**WHAT IS EXPECTED**
Repeat exactly the lines of the entries below from the one with "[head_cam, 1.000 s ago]" through the one with "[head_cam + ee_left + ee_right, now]", both ends included, and nothing else.

**EXERCISE INPUTS**
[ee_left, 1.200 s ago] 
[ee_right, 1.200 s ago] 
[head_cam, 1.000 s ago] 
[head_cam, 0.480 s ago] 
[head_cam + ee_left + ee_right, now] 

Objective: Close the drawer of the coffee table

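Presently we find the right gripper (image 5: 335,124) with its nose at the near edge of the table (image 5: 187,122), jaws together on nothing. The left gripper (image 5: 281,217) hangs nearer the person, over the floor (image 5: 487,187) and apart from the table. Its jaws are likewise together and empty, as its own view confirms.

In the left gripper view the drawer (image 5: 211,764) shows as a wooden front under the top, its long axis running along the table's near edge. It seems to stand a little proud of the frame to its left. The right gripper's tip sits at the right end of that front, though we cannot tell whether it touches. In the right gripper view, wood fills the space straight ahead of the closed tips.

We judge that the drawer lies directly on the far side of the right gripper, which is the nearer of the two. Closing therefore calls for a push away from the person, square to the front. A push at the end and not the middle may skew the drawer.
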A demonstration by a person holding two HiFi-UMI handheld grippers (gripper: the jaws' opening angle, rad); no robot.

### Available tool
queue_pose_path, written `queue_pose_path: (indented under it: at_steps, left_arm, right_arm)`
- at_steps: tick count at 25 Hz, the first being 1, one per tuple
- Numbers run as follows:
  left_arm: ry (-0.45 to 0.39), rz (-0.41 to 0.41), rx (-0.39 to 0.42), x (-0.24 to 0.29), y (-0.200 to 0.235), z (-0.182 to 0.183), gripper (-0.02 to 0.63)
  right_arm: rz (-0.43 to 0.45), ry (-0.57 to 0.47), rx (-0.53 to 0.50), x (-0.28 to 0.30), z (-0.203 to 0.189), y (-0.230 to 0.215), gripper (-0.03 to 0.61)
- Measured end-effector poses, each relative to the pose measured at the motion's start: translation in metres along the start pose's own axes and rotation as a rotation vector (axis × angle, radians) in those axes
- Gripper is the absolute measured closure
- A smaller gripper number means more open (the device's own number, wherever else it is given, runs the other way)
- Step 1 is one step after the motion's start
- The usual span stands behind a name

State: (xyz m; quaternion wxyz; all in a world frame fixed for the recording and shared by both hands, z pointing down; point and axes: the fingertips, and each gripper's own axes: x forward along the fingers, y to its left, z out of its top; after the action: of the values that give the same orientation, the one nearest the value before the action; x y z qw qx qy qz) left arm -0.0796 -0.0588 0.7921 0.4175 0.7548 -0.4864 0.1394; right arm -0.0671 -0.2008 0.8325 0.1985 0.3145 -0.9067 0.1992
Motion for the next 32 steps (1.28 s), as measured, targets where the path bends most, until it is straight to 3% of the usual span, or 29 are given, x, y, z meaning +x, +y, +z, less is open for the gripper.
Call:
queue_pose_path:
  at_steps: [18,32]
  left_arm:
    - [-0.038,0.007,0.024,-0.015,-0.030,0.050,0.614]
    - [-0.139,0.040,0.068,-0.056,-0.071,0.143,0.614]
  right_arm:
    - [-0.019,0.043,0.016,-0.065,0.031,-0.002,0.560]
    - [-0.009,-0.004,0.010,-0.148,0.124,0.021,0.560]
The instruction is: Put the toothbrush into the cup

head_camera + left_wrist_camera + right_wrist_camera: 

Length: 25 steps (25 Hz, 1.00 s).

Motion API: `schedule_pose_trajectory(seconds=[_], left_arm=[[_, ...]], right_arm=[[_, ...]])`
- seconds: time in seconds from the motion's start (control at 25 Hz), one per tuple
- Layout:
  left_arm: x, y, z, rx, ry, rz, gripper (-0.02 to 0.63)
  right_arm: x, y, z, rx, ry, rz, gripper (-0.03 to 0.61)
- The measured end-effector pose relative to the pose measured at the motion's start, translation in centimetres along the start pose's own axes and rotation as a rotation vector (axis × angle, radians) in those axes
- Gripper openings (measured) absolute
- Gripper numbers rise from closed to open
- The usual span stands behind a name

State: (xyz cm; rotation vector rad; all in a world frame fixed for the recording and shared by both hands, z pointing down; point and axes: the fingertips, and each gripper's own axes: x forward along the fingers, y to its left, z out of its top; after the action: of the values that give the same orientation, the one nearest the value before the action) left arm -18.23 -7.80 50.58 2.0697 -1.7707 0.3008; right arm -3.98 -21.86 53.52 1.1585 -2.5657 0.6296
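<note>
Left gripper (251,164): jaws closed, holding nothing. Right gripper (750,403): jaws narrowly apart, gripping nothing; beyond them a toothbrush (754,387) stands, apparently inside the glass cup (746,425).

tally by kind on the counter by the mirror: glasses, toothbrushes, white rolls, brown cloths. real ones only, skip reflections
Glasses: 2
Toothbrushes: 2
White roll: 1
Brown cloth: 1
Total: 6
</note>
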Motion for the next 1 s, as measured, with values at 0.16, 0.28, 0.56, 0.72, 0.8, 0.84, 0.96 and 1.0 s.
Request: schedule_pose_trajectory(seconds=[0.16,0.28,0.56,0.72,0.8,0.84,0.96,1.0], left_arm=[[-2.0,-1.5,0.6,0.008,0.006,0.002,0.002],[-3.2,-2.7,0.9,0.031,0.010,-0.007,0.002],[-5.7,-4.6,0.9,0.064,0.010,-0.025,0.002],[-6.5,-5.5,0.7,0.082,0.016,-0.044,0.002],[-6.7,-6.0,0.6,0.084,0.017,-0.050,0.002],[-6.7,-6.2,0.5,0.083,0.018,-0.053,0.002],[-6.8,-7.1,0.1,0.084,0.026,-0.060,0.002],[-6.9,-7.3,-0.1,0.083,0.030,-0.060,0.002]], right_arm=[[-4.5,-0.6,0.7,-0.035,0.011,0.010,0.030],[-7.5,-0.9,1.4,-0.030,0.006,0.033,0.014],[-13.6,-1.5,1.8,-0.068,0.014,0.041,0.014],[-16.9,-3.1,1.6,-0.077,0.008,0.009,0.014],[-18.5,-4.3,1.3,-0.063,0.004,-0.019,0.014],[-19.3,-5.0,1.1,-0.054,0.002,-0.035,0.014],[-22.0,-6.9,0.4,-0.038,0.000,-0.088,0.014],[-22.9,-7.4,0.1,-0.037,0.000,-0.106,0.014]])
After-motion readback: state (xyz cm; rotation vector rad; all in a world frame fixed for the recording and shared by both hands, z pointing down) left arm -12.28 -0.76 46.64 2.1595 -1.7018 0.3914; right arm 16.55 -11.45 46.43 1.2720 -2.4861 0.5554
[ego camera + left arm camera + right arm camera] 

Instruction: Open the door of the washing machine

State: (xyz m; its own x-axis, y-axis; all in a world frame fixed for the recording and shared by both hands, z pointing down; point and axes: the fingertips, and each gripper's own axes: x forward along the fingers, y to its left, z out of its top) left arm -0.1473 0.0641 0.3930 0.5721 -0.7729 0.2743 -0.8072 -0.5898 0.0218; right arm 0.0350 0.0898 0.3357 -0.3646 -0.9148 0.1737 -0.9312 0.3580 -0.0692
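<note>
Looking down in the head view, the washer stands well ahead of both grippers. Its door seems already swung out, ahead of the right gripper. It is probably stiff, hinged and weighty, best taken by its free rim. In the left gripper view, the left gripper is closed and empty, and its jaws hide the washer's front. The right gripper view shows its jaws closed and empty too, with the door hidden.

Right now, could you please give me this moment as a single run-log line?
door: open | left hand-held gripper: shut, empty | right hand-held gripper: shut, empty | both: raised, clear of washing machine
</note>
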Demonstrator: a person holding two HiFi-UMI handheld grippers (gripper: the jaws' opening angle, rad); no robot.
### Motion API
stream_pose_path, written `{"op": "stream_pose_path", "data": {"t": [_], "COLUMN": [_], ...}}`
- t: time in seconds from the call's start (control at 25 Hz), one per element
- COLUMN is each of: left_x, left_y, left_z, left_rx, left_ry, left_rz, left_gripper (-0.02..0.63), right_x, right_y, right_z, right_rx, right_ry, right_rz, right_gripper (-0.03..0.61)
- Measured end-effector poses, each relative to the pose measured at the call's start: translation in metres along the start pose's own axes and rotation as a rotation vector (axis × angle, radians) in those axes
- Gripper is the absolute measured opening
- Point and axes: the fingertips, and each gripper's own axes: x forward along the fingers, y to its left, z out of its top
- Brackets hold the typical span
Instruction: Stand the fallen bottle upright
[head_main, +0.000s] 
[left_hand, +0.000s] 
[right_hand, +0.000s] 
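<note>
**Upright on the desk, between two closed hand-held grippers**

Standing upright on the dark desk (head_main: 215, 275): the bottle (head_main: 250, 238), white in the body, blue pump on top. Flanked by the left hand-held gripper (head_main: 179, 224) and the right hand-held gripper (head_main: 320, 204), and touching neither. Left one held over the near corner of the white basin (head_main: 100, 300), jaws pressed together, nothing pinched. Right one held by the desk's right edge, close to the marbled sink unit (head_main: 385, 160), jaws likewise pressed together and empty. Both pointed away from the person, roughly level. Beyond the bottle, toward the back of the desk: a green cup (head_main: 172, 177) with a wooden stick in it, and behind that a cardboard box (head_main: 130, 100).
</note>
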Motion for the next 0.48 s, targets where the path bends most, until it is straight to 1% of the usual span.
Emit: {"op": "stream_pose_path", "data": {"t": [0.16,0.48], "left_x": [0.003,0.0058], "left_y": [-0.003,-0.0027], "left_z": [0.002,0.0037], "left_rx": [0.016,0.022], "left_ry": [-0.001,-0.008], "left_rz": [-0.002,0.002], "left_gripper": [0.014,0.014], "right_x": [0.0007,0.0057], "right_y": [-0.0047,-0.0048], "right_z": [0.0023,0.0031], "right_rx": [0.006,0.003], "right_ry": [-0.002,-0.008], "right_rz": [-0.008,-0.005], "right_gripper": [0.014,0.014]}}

**TASK OUTPUT**
[head_cam, 1.000 s ago] 
[head_cam, 0.480 s ago] 
[head_cam + ee_left + ee_right, now] 

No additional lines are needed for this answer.